Il s’agit de la quatrième et dernière édition de la sélection des maîtres Bowmore Aston Martin. Ce Bowmore de 21 ans d’âge a été mis en bouteille à 51,4 % après avoir mûri dans des fûts de chêne américain de type porto Tawny et dans des fûts de sherry.

Patrick 82%
Les saveurs y sont, mais j’ai l’impression de goûter un whisky un peu trop dilué et ce, malgré que la force de l’alcool soit bien présente. Nez: Le superbe mélange de sel marin et de légère fumée de Bowmore et une note huileuse que je ne peux m’empêcher d’imaginer. Bouche: Du beau gros sel, du xérès d’une belle intensité et de la fumée de tourbe toute en retenue. Finale: Un peu courte, salée et fumée.
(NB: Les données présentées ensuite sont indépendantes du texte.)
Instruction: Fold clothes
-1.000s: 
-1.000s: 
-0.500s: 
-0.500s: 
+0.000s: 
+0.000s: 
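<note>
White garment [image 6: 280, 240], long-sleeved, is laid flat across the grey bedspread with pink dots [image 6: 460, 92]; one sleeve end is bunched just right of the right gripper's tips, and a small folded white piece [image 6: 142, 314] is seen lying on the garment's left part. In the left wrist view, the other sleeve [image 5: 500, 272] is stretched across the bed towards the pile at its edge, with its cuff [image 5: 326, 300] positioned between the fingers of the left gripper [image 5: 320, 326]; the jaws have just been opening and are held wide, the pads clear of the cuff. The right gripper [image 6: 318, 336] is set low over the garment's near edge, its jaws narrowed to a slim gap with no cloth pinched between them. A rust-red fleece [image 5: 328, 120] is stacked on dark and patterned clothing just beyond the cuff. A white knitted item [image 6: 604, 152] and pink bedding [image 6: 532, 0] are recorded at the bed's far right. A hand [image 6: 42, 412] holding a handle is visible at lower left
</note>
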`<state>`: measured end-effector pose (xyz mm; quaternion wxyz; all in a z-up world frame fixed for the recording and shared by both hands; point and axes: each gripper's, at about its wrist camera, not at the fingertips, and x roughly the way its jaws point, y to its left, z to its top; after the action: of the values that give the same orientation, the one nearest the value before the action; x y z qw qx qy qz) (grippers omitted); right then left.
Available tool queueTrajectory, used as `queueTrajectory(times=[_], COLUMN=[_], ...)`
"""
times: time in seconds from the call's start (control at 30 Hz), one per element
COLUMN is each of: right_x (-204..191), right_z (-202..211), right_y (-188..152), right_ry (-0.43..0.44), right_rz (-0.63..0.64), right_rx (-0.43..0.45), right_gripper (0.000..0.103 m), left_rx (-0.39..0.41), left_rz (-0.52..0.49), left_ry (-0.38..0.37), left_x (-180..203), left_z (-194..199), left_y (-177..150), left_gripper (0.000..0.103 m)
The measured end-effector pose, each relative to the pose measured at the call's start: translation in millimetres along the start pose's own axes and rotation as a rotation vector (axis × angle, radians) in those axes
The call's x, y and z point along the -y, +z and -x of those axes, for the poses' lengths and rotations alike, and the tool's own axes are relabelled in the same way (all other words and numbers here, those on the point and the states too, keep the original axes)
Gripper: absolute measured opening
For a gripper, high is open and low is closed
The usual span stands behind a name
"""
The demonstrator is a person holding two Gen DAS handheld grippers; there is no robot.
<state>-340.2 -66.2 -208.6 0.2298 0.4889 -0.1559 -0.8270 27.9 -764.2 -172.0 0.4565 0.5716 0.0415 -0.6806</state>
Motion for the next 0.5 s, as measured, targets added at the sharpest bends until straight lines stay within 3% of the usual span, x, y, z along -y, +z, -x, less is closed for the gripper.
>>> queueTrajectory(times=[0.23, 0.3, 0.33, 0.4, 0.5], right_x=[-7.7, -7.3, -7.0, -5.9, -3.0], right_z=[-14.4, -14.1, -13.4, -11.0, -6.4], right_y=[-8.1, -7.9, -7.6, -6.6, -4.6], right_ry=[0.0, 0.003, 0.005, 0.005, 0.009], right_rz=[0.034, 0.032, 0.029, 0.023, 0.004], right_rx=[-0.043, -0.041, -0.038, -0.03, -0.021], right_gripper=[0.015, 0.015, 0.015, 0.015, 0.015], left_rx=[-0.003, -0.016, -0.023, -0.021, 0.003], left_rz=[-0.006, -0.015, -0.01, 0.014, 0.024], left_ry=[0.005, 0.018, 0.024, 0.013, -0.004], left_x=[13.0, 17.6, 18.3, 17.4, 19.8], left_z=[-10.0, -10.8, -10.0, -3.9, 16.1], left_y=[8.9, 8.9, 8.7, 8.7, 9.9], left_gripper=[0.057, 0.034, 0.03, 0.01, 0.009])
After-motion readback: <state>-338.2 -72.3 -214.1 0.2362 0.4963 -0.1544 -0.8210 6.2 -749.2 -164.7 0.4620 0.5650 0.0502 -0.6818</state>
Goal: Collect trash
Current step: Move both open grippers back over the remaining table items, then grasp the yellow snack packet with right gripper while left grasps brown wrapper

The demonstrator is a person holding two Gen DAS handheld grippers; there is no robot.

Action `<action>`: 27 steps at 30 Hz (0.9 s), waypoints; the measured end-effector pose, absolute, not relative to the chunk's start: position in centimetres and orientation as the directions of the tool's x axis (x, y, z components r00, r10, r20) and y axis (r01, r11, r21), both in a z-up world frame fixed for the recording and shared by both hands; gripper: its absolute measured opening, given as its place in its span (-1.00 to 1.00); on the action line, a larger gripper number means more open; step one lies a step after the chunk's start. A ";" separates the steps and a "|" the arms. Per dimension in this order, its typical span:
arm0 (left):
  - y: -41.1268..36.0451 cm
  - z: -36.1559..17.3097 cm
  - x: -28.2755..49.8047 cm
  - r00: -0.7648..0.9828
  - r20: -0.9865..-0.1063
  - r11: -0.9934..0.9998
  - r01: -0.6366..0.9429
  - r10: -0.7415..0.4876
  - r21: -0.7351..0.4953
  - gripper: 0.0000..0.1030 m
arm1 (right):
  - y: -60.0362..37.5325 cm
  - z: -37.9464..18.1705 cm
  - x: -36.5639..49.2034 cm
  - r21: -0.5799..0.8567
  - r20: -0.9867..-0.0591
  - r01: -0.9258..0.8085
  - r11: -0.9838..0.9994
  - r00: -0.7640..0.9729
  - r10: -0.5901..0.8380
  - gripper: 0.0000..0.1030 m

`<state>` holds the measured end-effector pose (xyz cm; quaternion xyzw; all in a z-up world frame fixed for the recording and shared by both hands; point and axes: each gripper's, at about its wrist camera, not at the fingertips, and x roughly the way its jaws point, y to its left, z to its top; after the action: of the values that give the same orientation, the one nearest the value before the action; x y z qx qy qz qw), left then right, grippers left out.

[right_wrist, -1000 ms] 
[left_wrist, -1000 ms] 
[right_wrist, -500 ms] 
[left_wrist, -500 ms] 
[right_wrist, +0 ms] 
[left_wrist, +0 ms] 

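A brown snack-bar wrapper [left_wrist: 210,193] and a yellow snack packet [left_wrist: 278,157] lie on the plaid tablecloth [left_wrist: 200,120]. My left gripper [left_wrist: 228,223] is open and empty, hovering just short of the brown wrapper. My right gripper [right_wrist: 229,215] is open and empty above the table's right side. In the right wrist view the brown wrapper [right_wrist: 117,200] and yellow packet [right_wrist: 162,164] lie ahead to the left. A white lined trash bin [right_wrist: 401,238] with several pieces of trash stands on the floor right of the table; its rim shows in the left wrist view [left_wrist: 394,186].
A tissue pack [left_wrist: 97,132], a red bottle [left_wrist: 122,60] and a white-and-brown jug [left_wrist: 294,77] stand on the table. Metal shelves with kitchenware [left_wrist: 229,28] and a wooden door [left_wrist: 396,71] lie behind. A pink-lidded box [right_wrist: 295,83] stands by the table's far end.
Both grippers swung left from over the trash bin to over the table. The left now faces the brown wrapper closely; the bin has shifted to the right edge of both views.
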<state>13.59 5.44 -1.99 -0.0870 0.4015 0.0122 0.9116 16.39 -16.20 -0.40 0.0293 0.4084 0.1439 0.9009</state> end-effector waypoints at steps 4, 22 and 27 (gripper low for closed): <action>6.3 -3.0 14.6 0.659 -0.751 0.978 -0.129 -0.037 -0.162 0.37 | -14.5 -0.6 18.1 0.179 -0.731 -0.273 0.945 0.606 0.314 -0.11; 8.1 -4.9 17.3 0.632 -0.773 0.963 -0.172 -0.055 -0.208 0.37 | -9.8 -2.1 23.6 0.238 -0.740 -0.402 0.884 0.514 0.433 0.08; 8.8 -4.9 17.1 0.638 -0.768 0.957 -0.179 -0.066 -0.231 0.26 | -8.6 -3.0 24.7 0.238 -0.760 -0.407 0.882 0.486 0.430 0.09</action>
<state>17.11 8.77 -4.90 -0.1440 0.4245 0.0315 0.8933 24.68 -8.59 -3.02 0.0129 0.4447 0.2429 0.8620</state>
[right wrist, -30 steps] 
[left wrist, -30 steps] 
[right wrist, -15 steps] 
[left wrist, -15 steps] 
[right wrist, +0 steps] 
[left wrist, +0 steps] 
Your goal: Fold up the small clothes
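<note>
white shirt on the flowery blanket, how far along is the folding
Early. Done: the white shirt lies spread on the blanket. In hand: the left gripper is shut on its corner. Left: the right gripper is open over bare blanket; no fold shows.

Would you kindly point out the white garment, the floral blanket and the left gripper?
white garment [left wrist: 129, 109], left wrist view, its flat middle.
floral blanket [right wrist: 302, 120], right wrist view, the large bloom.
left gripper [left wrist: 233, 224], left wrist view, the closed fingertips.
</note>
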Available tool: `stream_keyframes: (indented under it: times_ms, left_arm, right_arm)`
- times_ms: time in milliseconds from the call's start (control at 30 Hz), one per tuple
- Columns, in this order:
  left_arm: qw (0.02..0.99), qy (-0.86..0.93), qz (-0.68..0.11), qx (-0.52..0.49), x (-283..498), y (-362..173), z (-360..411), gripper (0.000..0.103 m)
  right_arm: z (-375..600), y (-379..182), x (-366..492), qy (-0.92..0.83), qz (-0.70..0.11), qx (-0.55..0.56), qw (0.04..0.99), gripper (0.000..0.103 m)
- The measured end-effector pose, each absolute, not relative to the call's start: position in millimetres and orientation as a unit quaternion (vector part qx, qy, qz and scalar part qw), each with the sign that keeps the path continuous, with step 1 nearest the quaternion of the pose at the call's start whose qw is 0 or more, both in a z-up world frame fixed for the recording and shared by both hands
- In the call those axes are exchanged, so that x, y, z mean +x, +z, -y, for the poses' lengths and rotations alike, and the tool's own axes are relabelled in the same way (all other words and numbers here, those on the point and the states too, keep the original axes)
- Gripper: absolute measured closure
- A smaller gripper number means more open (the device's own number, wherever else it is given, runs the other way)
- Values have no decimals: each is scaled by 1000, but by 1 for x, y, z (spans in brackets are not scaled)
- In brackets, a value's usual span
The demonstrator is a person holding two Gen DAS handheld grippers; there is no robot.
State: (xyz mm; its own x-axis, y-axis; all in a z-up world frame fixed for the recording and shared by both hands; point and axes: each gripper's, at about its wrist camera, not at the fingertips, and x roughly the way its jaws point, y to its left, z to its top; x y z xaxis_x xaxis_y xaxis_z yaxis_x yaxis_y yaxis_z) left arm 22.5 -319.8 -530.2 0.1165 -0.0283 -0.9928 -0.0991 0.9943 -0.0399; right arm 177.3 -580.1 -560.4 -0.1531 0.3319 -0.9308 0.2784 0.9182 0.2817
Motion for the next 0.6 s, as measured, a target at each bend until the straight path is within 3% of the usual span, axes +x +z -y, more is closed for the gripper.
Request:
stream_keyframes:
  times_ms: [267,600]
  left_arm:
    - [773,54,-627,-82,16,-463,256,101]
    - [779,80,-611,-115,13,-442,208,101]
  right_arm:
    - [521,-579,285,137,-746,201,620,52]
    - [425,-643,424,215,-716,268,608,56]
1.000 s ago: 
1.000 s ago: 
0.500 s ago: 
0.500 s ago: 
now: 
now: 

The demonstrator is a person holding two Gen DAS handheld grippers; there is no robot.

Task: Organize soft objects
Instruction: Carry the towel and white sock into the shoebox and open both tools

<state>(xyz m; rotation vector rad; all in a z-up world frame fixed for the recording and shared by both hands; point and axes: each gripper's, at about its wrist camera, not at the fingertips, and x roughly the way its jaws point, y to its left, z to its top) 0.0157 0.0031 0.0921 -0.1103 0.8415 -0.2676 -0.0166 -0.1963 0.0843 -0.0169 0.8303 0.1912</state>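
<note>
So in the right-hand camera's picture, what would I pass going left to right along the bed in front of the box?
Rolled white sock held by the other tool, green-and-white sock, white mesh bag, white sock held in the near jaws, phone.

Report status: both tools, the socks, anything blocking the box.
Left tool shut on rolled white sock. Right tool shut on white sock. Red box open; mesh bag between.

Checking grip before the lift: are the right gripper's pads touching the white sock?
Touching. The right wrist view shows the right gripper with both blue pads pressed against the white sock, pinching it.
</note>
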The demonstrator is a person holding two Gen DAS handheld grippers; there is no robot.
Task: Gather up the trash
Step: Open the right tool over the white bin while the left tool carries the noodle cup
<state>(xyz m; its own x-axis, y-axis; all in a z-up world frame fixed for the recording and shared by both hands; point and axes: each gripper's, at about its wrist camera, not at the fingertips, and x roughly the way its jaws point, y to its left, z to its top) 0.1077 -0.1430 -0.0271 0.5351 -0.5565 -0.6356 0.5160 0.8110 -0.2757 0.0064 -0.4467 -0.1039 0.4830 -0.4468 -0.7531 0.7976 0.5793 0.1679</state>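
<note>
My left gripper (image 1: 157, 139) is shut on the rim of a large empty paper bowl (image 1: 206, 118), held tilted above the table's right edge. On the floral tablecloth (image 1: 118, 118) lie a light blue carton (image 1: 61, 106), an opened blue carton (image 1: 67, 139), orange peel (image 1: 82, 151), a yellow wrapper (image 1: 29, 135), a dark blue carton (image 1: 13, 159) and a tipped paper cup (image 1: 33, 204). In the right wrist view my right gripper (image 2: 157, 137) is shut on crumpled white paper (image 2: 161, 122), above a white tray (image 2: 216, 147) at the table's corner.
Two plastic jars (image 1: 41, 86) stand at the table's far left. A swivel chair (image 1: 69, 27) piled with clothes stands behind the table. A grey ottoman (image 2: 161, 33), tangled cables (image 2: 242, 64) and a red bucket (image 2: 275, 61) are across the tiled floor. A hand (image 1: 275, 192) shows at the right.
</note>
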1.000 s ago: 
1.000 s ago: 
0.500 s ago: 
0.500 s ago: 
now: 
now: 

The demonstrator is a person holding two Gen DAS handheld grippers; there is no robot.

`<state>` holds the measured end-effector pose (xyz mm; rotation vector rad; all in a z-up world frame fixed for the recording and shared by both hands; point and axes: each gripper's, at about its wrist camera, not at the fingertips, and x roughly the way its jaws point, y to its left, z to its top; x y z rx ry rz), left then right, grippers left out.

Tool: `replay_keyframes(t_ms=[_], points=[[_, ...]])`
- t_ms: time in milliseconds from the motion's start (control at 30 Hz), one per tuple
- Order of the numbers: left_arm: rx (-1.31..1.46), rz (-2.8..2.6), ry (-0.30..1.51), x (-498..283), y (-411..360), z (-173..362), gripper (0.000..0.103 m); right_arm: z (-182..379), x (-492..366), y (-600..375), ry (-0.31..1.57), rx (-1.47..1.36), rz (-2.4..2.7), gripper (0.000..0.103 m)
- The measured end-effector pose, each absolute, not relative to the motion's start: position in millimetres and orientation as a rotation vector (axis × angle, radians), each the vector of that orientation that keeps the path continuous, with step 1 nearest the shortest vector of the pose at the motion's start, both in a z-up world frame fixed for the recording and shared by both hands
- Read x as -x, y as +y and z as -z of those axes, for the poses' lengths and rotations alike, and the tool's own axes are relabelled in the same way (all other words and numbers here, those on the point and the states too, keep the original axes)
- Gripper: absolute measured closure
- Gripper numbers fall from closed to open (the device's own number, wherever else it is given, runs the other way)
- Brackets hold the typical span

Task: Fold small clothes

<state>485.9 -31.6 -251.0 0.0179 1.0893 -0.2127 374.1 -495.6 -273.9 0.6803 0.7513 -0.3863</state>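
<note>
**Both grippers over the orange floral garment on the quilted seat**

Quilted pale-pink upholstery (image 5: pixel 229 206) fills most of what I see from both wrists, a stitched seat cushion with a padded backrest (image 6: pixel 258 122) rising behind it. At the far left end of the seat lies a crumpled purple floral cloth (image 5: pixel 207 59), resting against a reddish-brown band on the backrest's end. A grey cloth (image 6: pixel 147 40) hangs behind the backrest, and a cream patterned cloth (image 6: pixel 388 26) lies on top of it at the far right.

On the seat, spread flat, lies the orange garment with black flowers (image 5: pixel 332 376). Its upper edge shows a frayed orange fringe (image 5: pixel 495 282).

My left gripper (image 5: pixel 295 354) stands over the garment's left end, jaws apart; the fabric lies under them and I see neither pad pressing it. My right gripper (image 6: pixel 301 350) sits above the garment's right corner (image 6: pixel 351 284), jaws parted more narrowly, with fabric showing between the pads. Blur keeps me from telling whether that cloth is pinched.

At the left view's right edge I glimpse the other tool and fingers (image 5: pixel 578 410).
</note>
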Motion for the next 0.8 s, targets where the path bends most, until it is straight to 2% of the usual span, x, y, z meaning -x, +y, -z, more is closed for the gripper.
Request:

Glenmorangie A Tale of Ice Cream

46%
 alc./vol.
La série Glenmorangie « A Tale of… » s’agrandit avec une autre expression qui reflète la gourmandise du directeur de la création du whisky, le Dr Bill Lumsden, inspiré de sa crème glacée préférée. Pour y parvenir, il a sélectionné des fûts riches en vanilline, le composé aromatique qui apporte des arômes de vanille au whisky. Cette édition est la première que la distillerie a utilisé des fûts grillés pour obtenir cet effet. Cela a suivi une expérimentation avec une variété de bois différents avant de sélectionner des fûts de chêne vierge grillés de cette manière particulière. Le whisky ne contient pas d’extrait de vanille, ce qui serait illégal dans le whisky écossais.

André 81%
Miel et vanille, mélange de poires et d’oranges, trace de gélato au citron. Nez sucré évidemment. La bouche est au départ sucré; abricot, poires, citron, extrait de vanille et sucre en poudre mais devient rapidement plus pointue sur les épices dont de fortes influences de gingembre. Heureusement les notes mielleuses calment un peu la donne. La texture n’a rien d’impressionnant, plutôt liquide et sans support gras. Aucune surprise entre le nez et la bouche. La finale est à la fois sucrée et franche, beaucoup de fruits à chair, de vanille et de caramel, de poivre et de gingembre. Plutôt ennuyeux et débalancé.

Patrick 82%
Je m’attendais à un whisky dominé par la vanille et le sucre, mais j’y retrouve plutôt des fruits tropicaux et du chêne. Et la finale m’a laissé un peu sur ma faim. Globalement, je ne peux m’empêcher de me dire que mes attentes étaient trop hautes… Nez: Le parfum est un peu boisé, avec de la vanille et de discrets fruits tropicaux. Bouche: La bouche déborde de fruits tropicaux: s’il s’agit de crème glacée, celle-ci n’est pas à la vanille, mais plutôt à la mangue! Finale: D’une longueur moyenne, boisée.

Martin 84%
Nez: Noix, vanille crémeuse, fruits à noyau, pêche, abricot, caramel. Intéressant sans toutefois casser la baraque. Bouche: Douceur immédiate de crème glacée vanille, suivie de notes de fruits tropicaux, de miel dilué et d’amandes. Finale: De texture et de longueur moyennes, sur des flaveurs de lait sucré, de noix et d’un soupçon de chêne doux. Équilibre: Un whisky ludique, tout en rondeur, qui privilégie des saveurs riches et sucrées sans lourdeur. Un dram parfait pour les amateurs de douceurs pâtissières. C’est dommage, je ne suis pas un fan de choux à la crème…

Kim 84%
Nez : Oh, le caramel! Après une semaine à boire du rhum, je ne peux que faire le parallèle. Il y a aussi un côté lacté qui rappelle la crème glacée pralinée. Bouche : Pralines dorées, encore les notes un peu lactées qui tirent sur le brioché. Le bois est quand même pas mal présent. Je ne sais pas si j’aime ou non ce côté boisé, mais ça apporte de la structure.